A Tick based Game Loop in C#
Posted on 16.08.2009 03:59 pm
As a practice program in C# I did a little Tick based Game Loop. You can grab the source here if you're interested.
A Tick based Game Loop uses a fixed number of Ticks per draw. So it will update the game information and process the user input as fast as possible but only draw to the screen when a certain number of ticks is hit and then reset that count.
A basic (naive) Game Loop is like this.
while(true)
{
ProcessUserInput();
UpdateGameState();
DrawToTheScreen();
}
The issue with a game loop that works this way is that you are trying to draw as fast as the computer can loop. Many very old games have this kind of a loop and when run on a modern machine the games are unplayable due to the machine's speed.
A Tick based Game Loop is something like this.
MaxNumberOfTicks = (some number);
while(true)
{
ProcessUserInput();
UpdateGameState();
ticks = GetTickCount();
if(ticks > MaxNumberOfTicks)
{
DrawToTheScreen();
ResetTicks();
}
}
This is a better approach and good enough for simple single player games. In this kind of a game loop you are able to Process the user input and update the game state as fast as the computer can loop but the drawing to the screen is relatively stable.

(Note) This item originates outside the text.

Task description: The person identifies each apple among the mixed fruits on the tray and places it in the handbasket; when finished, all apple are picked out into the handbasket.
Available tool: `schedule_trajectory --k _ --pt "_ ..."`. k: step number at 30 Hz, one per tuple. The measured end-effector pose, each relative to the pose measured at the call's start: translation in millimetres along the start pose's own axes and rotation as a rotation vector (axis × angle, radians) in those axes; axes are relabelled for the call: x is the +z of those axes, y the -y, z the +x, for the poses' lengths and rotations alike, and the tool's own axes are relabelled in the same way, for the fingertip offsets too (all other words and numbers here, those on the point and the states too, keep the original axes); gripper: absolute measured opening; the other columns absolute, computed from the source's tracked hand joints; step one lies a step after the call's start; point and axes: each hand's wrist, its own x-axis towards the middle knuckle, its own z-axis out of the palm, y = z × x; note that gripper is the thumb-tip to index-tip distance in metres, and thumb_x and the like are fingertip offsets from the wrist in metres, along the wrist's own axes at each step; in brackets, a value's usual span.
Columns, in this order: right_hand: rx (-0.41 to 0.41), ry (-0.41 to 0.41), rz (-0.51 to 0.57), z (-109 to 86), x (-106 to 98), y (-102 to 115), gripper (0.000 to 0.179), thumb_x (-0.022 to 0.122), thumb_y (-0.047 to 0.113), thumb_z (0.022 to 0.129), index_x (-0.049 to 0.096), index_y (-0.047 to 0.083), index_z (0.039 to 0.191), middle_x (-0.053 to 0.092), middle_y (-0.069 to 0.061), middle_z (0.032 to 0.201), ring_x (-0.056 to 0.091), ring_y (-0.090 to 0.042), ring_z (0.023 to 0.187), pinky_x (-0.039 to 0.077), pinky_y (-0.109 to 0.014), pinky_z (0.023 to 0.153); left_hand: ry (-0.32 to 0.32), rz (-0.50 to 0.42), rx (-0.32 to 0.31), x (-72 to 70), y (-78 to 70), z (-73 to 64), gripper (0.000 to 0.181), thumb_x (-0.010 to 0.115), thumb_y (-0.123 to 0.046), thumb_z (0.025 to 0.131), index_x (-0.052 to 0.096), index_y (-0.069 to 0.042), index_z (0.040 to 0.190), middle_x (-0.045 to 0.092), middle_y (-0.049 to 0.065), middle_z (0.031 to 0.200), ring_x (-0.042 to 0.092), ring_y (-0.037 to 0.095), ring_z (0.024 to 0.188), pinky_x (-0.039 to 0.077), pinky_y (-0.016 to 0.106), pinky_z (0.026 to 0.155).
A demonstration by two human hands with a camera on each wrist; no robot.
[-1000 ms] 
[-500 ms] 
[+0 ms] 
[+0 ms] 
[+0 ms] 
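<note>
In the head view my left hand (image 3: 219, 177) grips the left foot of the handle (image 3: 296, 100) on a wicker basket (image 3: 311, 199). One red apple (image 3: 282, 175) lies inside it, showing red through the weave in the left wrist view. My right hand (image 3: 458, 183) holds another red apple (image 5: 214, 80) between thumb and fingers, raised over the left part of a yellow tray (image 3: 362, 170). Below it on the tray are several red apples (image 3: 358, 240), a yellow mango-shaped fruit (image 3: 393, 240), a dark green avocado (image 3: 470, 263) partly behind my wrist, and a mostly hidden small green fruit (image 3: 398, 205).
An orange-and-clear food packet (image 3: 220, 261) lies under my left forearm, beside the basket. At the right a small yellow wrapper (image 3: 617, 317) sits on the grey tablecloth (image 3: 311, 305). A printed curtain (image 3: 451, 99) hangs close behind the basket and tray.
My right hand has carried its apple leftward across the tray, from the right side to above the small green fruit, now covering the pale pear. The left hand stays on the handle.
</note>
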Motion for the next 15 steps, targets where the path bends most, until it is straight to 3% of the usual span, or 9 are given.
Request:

Example output of the game loop:
Game Updates 500
Draw Count 480
Frames per second 68.3673143149452
This means it has done 480 draws to the screen and between draw 479 and 480, it looped 500 times to update the game.
And it's running at a smooth 68 FPS (based on the draw count and milliseconds from game start).
It runs both on Visual C# 2008 and Mono.
Hopefully it's useful to someone out there :)
1 6 Like it or hate it? - Comment (2)
AC
0 0 / Posted on 14.11.2009 07:11 pm
If you move objects around in UpdateGameState() then they will still be moving too fast on really powerful computers unless you do something like this:X = X + TicksSinceLastFrame / 1000 * Velocity;
Pod
0 0 / Posted on 03.01.2010 01:59 am
>The issue with a game loop that works this way is that you are trying to draw as fast as the computer can loop. Many very old games have this kind of a loop and when run on a modern machine the games are unplayable due to the machine's speed.Not only does your game loop have this problem, but it has a worse problem: on a 400ghz machine, your frames will only be updating 70hz (or whatever), but your game logic will be going at max speed, which will probably be 1GZ logic updates per frame :P
You won't even be able to see what's going on!